▶ _WHAT THIS TASK INVOLVES_: A verbatim reproduction of the lines below, from the line containing "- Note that" through the line containing "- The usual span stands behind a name", both ends included, is the whole required output.

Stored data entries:

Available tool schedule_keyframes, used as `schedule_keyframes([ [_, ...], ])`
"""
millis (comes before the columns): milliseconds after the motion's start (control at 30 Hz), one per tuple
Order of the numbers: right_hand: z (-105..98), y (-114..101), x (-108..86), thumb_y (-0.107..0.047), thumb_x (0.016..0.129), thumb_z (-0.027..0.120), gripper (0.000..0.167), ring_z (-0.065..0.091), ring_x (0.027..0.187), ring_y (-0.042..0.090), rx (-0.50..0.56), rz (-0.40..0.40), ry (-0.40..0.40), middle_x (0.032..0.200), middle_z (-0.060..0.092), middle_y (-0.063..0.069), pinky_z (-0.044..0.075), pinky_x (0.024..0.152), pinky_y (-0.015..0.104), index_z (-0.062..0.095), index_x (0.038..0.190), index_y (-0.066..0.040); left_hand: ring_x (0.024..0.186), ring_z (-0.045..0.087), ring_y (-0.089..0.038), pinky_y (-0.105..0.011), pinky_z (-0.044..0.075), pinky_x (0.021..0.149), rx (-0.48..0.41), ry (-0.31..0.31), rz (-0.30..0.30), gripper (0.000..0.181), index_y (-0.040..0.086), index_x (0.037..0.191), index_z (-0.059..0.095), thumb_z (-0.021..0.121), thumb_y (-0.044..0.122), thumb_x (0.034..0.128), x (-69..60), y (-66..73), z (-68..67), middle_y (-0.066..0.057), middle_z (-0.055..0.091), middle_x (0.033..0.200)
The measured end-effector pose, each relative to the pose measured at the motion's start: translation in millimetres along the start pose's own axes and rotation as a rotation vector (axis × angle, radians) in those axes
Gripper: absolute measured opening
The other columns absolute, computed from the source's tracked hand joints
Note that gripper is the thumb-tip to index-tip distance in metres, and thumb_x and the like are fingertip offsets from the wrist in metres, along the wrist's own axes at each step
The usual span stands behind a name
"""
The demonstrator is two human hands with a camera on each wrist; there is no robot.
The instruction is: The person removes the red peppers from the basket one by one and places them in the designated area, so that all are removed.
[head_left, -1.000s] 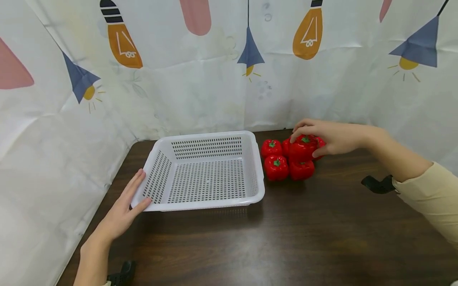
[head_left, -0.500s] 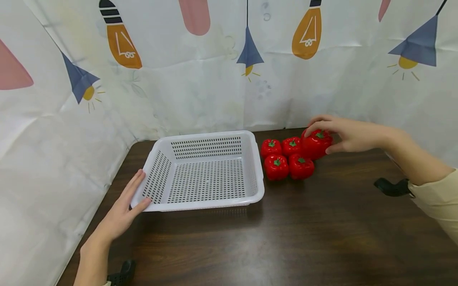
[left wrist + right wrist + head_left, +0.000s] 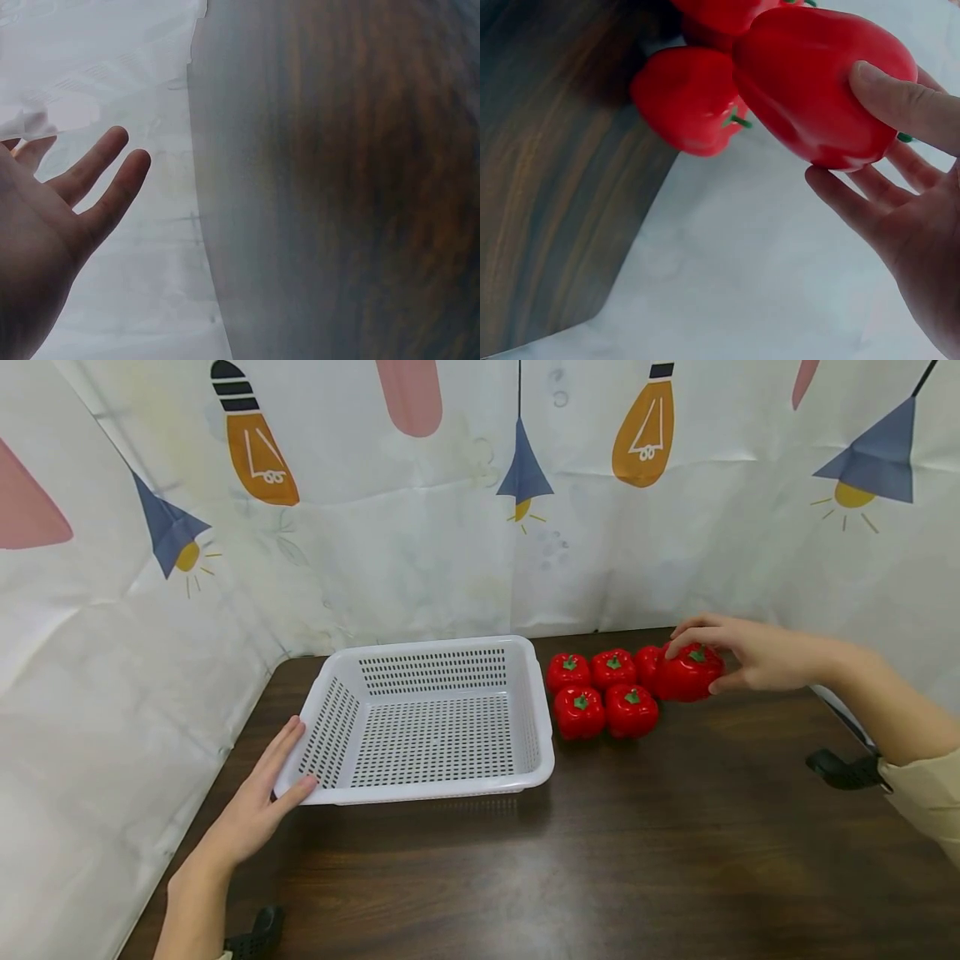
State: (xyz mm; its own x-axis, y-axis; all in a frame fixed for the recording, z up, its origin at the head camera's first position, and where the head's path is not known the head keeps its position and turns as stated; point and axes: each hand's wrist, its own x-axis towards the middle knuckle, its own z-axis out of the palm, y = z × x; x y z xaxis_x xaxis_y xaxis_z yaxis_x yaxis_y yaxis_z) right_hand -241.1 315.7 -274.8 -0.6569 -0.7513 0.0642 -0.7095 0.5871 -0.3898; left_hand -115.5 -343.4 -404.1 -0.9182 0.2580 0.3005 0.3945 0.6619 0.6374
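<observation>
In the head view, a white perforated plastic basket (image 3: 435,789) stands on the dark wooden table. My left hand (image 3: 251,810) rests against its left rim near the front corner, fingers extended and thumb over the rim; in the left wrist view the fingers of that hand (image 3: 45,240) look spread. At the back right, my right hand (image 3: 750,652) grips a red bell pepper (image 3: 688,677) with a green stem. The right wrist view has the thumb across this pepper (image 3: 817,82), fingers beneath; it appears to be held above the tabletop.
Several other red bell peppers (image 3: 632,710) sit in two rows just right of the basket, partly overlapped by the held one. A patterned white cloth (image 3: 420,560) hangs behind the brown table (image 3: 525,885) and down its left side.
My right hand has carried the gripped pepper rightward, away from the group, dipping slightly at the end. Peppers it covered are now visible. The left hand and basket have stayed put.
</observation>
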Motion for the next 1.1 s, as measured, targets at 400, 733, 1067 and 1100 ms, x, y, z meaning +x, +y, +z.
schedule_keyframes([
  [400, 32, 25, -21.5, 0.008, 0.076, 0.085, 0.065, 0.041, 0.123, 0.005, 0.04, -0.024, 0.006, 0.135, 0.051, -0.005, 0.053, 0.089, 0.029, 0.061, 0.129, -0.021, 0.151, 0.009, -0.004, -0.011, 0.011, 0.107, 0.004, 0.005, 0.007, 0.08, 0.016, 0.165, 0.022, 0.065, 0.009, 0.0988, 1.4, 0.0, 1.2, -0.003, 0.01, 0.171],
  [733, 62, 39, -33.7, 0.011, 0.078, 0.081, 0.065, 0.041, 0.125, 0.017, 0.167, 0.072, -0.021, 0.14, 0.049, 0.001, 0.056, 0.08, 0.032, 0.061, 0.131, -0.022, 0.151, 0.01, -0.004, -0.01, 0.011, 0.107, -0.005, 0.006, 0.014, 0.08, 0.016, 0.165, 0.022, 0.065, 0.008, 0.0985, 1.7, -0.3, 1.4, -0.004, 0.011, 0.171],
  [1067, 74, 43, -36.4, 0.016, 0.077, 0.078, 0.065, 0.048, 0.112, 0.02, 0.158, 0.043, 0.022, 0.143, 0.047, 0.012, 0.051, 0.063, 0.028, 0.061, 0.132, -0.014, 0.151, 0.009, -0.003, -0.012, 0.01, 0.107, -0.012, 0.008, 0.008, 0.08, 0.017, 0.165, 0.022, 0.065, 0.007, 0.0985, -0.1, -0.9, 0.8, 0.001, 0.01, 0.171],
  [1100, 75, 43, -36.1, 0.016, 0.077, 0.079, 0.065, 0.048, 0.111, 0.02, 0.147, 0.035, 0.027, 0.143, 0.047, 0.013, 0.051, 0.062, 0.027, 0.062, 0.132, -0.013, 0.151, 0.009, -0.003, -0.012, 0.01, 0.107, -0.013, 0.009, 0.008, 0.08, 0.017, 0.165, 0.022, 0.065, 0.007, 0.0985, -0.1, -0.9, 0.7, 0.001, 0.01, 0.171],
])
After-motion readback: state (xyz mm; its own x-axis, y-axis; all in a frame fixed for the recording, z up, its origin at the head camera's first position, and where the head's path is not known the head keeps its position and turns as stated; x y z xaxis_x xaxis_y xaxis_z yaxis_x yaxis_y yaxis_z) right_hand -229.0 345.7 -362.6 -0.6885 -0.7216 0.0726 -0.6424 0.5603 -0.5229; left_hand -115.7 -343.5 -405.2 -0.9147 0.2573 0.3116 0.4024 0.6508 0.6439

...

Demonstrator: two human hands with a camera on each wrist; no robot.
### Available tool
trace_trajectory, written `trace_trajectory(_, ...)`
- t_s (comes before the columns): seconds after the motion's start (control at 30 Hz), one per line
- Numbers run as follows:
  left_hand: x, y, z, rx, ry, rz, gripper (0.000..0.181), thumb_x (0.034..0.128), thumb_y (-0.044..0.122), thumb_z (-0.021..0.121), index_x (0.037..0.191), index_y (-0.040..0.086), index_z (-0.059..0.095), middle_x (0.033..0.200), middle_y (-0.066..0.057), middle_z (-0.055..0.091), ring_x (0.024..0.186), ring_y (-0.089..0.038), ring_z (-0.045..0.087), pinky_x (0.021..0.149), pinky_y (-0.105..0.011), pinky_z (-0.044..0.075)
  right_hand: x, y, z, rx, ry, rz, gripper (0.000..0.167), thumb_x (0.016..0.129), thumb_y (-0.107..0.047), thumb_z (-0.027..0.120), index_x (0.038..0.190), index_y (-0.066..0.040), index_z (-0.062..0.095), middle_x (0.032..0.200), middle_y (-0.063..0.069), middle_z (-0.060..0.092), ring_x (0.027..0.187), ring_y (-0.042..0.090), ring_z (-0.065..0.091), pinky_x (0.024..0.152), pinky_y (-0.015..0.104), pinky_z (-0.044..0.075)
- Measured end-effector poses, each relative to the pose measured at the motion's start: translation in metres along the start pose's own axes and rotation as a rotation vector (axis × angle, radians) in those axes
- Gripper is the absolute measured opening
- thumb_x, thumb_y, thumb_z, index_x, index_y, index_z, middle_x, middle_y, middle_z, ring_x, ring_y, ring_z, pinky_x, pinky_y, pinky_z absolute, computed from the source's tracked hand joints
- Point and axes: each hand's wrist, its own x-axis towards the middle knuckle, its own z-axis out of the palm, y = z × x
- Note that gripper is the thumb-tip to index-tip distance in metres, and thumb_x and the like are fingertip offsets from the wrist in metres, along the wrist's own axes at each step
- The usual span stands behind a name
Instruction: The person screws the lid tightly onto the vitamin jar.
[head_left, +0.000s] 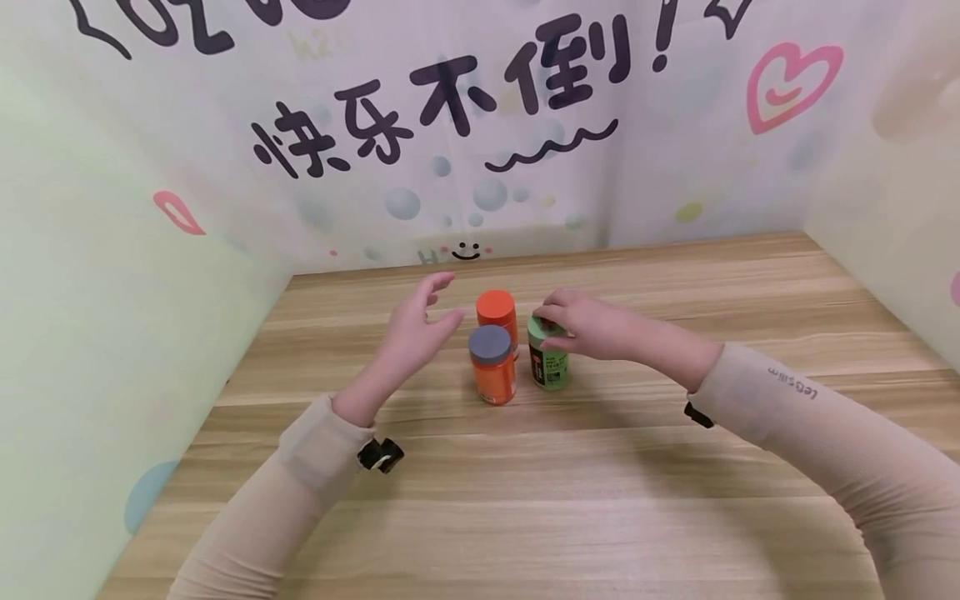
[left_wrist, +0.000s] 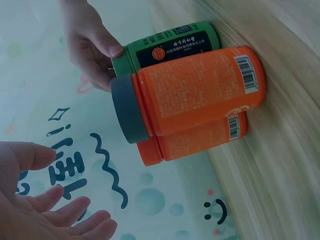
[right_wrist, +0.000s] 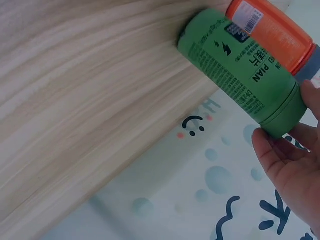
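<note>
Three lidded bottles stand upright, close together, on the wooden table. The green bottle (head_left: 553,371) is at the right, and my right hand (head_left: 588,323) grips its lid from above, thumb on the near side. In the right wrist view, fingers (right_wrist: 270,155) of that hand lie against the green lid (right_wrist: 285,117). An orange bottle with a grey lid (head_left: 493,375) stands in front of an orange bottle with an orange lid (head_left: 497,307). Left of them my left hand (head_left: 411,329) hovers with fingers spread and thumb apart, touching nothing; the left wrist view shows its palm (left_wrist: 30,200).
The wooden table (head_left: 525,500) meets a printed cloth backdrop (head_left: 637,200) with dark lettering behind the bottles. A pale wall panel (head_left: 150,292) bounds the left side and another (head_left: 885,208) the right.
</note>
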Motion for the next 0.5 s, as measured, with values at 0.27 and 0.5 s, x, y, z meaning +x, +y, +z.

▶ _ANSWER TO THIS PROBLEM_:
- Note that gripper is the thumb-tip to index-tip distance in metres, and thumb_x and the like are fingertip offsets from the wrist in metres, along the wrist's own axes at each step
- The usual span stands behind a name

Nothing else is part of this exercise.